In response to my recent posts (here and here) where I talk about the research I’ve begun into Mormonism, I’ve gotten several comments urging me to reconsider, not to learn about Mormonism. Most comments have gone the other way, encouraging me to keep going and to write on this subject. But several have come from folks concerned that either I will be led astray by learning about Mormonism or that I will lead others astray.
Some of the concerned comments have said that Mormonism is a cult and will therefore seduce me to join it through mind control techniques. Others have insisted that it’s futile to try to learn about Mormonism, because Mormons will lie about what they believe to outsiders.
One could of course apply these arguments to nearly any non-Orthodox religion, but there seems to be a certain amount of fear regarding Mormonism that is heightened beyond other religions. Is there something about it that makes it extra dangerous?
I don’t know the answer to that, but I will say that I have studied and written on dozens of non-Orthodox religions for years now. In the Orthodoxy and Heterodoxy book and podcast series alone is material on more than 100 non-Orthodox religions, denominations, movements, etc. And while I find things admirable and even congruent with Orthodoxy in many of those religions, I’ve never had a desire to join any of them. And I’ve also never heard of anyone else who read what I wrote and decided to leave the Orthodox Church as a result.
In fact, all my studies have led me to be even more confirmed in my now nearly 20-year-old decision to become an Orthodox Christian. I am grateful to be Orthodox, and there is nowhere I’d rather be. I’ve never seen anything in all my studies that has made me regret that choice, and I can’t imagine I ever will see such a thing. What could there be? I’ve found the true Church of Jesus Christ, the one founded by Him on His apostles and prophets, the one that is the Ark of Salvation, the one that is the path to Paradise, the one that is the extension of the Kingdom of Heaven on earth. Where else would I go?

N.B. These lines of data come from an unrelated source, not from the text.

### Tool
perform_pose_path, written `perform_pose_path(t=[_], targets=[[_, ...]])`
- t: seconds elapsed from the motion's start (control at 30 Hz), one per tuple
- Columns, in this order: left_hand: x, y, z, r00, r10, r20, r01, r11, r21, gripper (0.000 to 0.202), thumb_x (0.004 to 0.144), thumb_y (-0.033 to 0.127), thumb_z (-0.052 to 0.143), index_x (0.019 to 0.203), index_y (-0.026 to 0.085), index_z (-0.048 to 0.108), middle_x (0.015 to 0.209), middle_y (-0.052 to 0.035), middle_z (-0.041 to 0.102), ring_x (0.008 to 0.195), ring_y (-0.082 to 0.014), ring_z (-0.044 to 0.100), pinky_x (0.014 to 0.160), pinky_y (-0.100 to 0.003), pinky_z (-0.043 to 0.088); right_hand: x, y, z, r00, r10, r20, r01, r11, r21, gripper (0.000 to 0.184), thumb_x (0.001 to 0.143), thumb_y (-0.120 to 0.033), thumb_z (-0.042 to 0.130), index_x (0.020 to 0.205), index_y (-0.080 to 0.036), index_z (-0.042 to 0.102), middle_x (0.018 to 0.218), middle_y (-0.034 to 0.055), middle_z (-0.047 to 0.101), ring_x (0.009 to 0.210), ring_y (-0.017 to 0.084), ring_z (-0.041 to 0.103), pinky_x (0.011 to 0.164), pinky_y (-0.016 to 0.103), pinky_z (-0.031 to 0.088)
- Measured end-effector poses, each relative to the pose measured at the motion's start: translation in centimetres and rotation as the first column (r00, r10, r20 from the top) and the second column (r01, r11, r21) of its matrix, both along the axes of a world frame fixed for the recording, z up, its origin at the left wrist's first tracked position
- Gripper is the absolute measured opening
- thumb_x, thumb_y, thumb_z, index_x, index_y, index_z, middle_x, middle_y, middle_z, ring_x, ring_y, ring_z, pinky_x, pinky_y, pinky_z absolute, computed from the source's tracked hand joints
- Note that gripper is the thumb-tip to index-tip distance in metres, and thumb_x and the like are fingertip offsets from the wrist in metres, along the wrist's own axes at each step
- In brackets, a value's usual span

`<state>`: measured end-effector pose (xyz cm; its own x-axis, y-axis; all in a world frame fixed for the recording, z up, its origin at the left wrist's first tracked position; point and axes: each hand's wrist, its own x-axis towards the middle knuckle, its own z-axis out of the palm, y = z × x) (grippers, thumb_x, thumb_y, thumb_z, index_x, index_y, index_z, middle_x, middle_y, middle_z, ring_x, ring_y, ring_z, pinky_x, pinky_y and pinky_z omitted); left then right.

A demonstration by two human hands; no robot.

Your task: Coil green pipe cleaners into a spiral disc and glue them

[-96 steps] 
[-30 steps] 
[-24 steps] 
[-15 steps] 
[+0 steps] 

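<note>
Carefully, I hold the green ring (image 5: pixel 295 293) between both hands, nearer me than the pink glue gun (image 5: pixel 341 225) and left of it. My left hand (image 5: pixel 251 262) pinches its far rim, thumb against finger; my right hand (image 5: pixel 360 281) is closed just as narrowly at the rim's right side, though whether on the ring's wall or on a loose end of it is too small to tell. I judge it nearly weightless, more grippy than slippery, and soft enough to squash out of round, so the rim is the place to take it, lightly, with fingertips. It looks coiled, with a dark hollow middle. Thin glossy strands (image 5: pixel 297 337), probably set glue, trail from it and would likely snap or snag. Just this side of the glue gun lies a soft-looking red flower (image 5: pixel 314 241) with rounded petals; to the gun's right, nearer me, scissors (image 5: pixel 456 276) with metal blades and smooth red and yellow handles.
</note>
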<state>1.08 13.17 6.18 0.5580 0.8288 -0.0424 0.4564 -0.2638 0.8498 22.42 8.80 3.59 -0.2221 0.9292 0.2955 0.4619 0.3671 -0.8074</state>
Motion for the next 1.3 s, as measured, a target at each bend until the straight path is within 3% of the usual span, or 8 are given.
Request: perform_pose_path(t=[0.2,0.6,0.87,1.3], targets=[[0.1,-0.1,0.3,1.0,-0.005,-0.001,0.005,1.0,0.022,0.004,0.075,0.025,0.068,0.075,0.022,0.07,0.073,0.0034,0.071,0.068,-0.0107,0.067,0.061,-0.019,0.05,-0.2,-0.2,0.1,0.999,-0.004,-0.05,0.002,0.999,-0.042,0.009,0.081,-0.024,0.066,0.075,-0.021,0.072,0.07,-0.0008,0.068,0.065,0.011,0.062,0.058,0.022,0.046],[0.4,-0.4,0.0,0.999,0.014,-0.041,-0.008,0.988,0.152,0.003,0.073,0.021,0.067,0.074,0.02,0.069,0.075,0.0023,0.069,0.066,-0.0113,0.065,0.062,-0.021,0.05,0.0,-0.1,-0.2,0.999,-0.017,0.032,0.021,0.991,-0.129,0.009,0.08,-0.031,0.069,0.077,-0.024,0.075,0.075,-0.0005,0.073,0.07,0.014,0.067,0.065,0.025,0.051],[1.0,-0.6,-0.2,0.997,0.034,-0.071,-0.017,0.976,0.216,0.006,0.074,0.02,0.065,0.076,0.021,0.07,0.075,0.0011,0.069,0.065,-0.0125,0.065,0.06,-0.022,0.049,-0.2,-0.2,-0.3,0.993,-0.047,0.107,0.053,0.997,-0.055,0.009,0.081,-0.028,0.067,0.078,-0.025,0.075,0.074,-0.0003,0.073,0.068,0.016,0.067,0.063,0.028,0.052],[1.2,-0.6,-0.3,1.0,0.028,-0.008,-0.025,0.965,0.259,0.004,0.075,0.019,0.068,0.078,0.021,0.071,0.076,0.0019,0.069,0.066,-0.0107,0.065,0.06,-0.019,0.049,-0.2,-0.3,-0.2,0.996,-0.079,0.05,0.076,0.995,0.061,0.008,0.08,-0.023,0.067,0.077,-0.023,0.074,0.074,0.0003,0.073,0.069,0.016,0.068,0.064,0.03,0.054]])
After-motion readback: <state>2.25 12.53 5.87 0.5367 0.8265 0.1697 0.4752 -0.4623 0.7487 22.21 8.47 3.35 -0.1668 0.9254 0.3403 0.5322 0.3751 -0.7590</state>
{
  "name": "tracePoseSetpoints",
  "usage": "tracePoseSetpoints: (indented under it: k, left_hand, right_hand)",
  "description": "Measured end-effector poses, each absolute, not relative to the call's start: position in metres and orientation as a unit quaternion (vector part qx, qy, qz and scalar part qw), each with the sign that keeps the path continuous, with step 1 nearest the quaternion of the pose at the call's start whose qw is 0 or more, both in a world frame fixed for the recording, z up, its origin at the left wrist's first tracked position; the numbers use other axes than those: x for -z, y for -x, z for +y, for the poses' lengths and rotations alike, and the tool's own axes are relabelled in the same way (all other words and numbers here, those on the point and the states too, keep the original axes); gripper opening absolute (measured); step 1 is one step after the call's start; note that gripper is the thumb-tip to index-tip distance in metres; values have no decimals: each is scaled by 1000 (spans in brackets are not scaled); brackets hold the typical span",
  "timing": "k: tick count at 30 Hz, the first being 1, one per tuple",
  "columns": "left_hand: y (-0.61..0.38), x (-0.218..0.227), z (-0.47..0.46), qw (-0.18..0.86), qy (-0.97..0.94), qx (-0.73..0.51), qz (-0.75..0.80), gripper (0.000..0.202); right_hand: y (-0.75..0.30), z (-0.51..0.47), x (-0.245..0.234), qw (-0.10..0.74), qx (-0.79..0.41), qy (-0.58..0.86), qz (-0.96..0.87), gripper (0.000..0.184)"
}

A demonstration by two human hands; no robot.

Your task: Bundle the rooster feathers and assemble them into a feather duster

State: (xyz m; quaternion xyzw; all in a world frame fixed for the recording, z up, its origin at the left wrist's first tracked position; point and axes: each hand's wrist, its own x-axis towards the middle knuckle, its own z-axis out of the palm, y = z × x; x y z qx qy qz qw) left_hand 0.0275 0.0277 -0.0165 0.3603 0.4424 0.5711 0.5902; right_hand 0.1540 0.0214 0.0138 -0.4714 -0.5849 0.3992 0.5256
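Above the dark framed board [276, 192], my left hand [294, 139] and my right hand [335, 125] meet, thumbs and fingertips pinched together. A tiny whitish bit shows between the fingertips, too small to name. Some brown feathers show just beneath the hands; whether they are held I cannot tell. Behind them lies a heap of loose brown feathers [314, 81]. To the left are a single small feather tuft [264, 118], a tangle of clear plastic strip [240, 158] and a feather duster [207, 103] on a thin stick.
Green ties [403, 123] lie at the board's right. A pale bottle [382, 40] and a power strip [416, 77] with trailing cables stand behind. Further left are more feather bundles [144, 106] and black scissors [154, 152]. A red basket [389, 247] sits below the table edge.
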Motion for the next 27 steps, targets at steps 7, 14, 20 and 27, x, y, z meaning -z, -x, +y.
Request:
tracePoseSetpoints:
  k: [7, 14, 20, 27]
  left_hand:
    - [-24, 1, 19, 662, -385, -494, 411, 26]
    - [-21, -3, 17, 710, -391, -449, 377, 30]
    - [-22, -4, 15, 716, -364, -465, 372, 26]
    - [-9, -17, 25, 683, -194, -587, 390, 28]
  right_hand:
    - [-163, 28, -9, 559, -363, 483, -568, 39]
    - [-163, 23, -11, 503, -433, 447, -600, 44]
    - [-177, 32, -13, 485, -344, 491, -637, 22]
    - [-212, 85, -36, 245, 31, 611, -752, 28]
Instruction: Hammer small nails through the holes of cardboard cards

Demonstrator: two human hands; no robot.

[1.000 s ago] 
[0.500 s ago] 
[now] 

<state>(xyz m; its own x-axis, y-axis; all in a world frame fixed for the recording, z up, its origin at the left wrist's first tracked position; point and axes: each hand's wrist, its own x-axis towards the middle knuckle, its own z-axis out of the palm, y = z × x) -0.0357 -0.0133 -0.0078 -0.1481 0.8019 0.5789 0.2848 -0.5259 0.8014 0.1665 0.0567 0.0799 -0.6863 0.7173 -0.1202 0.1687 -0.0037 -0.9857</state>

And I’ve heard from hundreds (yes, hundreds) of people over the past several years who have told me that reading O&H or other things I’ve written on non-Orthodox religions have either confirmed them in their identity as Orthodox Christians or even led them to want to become Orthodox. O&H has sold thousands of copies (the last time I got numbers was in 2014, and it was about 6,000 then), and it’s not because people are using it to convert to non-Orthodox religions.
All that said, the Church has from the very beginning both studied and responded to other religions. St. John of Damascus famously wrote in detail on Islam. St. Basil responded to several kinds of heretics. St. Athanasius responded to Arians and pagans. St. Justin Martyr responded to pagans and Jews. St. Irenaeus responded to gnostics and various heretics. St. Ignatius of Antioch responded to Docetists and Judaizers. And even St. John the Theologian responded to Docetists. I could name a lot more.
The point in all these saints understanding other religions’ teachings and practices was twofold: to draw their members to life in the Church and to protect Christians from being led astray.
The Church has always responded to the religions that surround it, the ones it encounters, and the ones that it finds growing nearby. I don’t claim to be a true apologist (I’m just introducing people to the main apologetical questoins), but apologetics is itself an ancient programme within the Church. This is part of what the Church does, and it’s also where a huge amount of her dogmatic and theological heritage comes from.
I’m only one participant in this programme, but I’m proud to be part of it. And I’m grateful that I have been blessed to do so.
So I want to hear some of your experiences, too. Has it been useful to you that the Church understands and responds to non-Orthodox religions? Was it a part of your own journey in some way? Are you grateful? Do you think the Orthodox should avoid any study or response to the non-Orthodox? I want to hear from you.